Snippets 108. During the mid 19th Century there were a wealth of books published on the new and exciting subject of photography, but most are technical, scientific affairs, focussing on the mechanics of the art rather than the …well… art. The Handbook of the Practice and Art of Photography, by Dr Hermann Vogel (1871) is one of the earliest examples to offer some discussion of the artistic method of various styles of photography. What is abundantly clear from looking at this book is how incredibly difficult it was to achieve a good photograph, when the technology was in its infancy, as the following amusing story illustrates:
Perhaps the reader knows the pretty little picture called “A Mother’s Love.” A young mother, in modern costume, sits in an arm-chair reading; her little son approaches from behind, and, standing on a chair, embraces her. Surprised and delighted the mother drops her book and kisses the child.

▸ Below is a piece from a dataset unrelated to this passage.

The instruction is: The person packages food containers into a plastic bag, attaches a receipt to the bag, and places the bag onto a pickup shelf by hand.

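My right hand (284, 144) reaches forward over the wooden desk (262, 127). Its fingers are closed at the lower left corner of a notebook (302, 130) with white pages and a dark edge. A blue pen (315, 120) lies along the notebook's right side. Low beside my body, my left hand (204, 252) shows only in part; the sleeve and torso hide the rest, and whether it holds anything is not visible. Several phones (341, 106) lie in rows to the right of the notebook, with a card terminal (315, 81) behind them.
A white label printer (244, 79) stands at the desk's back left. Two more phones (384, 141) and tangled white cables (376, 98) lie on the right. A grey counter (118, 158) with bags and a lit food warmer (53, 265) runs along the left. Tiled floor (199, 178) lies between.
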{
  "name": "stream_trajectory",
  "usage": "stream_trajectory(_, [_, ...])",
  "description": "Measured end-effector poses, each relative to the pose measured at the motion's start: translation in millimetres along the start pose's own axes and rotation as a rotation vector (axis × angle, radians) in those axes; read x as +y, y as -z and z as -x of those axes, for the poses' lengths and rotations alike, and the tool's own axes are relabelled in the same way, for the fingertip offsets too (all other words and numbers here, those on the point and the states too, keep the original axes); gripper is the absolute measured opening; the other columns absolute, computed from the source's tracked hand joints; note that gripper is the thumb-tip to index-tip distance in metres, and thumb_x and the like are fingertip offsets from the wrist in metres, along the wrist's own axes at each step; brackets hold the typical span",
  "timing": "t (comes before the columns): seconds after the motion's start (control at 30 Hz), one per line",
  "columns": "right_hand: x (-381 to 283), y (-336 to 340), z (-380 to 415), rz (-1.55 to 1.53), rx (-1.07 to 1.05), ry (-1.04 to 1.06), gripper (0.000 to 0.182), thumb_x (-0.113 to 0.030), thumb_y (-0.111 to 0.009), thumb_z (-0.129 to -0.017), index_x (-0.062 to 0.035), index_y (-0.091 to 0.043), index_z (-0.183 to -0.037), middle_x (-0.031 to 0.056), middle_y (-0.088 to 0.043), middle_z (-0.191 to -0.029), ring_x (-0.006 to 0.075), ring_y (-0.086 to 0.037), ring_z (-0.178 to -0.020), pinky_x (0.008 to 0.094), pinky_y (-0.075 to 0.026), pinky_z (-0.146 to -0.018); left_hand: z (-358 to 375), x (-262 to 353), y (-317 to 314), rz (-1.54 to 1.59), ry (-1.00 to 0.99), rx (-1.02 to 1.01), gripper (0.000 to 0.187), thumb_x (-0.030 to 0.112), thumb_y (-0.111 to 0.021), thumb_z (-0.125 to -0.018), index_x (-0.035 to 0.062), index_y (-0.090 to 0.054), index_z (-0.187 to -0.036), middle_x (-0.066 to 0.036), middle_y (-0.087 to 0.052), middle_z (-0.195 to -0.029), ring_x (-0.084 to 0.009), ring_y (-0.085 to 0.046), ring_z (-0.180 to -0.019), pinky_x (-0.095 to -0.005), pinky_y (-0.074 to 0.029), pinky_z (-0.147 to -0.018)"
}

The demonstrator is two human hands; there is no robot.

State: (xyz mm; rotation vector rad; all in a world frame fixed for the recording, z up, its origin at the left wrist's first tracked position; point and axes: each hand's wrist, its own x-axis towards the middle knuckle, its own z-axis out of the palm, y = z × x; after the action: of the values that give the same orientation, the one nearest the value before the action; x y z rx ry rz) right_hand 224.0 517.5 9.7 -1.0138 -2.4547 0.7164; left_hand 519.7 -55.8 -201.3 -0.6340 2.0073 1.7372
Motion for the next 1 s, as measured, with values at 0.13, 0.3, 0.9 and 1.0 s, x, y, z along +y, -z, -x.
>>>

A photographer took it into his head to reproduce the picture from living models. He easily found a pretty girl suitable to represent the mother. A boy, a chair, some decorations, and furniture, were not hard to procure, and the group was placed in position. The mother in effigy readily complied with the directions of the artist, and made a face which perhaps might express motherly affection. The boy, however, had different ideas. He did not feel himself drawn towards his pseudo mother, and protested energetically against any familiarity. It required a good, sound thrashing to bring him to terms. With these preliminaries time had been lost. The mother begins to feel uncomfortable in her forced position, with the head partially turned backwards, and finally the photographer “fires away.” The picture is sharp, fully exposed, without spot or blemish. The models, to their great joy, are discharged. A print is made, and what is the result? The boy embraced the mother with a face in which the thrashing is plainly visible, and with a look that seems to indicate a desire to choke her, while the mother looks much more like saying, “Charley, you are very naughty to interrupt my reading,” instead of “Dear little pet.” Can any one say that such a picture expresses the intention of the photographer? Is the above-described an expression of the title “A mother’s love?” Any one will fail to see the intention of such a picture. The whole, although a true copy of the group as placed before the camera, is, as an expression of a mother’s affection, a photographic lie.
I have not been able to track down the painting to which Vogel refers – perhaps a reader can shed some light on this.